### YOUR GOAL
Where the data below shows a picture, leave that picture out and copy the rest exactly.

### AVAILABLE DATA
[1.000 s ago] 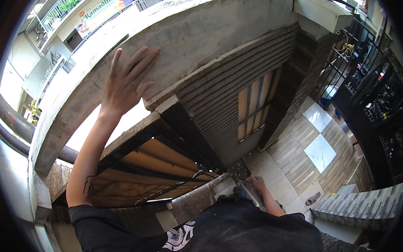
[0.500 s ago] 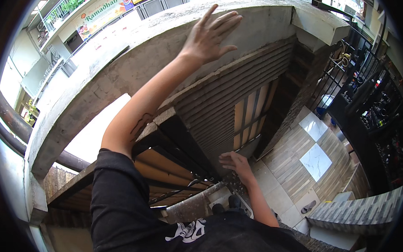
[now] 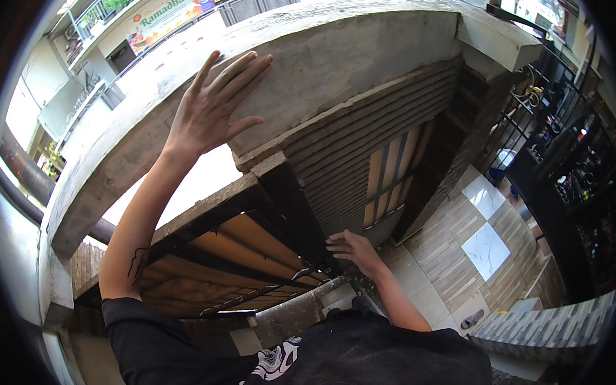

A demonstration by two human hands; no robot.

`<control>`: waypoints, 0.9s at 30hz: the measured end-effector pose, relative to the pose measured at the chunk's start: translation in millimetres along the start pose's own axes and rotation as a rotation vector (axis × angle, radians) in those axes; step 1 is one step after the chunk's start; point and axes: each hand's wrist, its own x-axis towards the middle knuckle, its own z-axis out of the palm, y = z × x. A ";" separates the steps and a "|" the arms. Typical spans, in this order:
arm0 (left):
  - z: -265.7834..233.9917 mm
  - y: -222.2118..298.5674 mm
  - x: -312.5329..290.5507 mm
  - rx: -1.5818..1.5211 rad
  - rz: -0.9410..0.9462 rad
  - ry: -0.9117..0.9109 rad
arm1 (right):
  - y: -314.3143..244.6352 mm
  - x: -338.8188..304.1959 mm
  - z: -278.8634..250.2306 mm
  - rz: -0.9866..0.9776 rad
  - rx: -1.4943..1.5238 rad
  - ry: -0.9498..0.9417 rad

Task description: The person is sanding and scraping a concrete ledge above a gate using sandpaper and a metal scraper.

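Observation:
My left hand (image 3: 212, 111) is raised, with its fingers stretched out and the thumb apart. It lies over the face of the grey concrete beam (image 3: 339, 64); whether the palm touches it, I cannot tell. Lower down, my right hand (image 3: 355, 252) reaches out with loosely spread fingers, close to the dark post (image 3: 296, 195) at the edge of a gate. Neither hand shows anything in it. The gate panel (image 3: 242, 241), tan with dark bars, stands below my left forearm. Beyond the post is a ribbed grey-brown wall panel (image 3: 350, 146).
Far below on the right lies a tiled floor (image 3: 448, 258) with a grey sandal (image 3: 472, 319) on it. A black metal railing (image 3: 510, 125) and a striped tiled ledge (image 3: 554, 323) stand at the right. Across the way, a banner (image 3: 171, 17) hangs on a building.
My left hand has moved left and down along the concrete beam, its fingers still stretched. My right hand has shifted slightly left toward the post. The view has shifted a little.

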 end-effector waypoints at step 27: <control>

### ANSWER
[1.000 s ago] 
[0.500 s ago] 
[now] 

A demonstration by two human hands; no robot.

`<control>`: waypoints, 0.9s at 30hz: the measured end-effector pose, relative to the pose measured at the chunk's start: translation in millimetres along the start pose's own axes and rotation as a rotation vector (axis × angle, radians) in those axes; step 1 is one step after the chunk's start; point and axes: each hand's wrist, its own x-axis towards the middle knuckle, its own z-axis out of the palm, y = z × x. A ";" separates the steps and a "|" the arms. Typical spans, in this order:
arm0 (left):
  - z: -265.7834..233.9917 mm
  - y: -222.2118..298.5674 mm
  - x: -312.5329..290.5507 mm
  - rx: -1.5818..1.5211 rad
  - rz: -0.9410..0.9462 rad
  - ry: -0.9117..0.9109 rad
arm1 (right):
  - y: -314.3143..244.6352 mm
  - x: -338.8188..304.1959 mm
  - z: -278.8634..250.2306 mm
  - rz: -0.9866..0.9776 rad
  - rx: -1.4943..1.5238 rad
  - ry: -0.9498..0.9417 rad

Task description: The person is sanding and scraping a concrete ledge above a gate using sandpaper and a metal scraper.

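Observation:
My left hand (image 3: 212, 111) is raised, with its fingers stretched out and the thumb apart. It lies over the face of the grey concrete beam (image 3: 339, 64); whether the palm touches it, I cannot tell. Lower down, my right hand (image 3: 355, 252) reaches out with loosely spread fingers, close to the dark post (image 3: 296, 195) at the edge of a gate. Neither hand shows anything in it. The gate panel (image 3: 242, 241), tan with dark bars, stands below my left forearm. Beyond the post is a ribbed grey-brown wall panel (image 3: 350, 146).
Far below on the right lies a tiled floor (image 3: 448, 258) with a grey sandal (image 3: 472, 319) on it. A black metal railing (image 3: 510, 125) and a striped tiled ledge (image 3: 554, 323) stand at the right. Across the way, a banner (image 3: 171, 17) hangs on a building.
My left hand has moved left and down along the concrete beam, its fingers still stretched. My right hand has shifted slightly left toward the post. The view has shifted a little.
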
 end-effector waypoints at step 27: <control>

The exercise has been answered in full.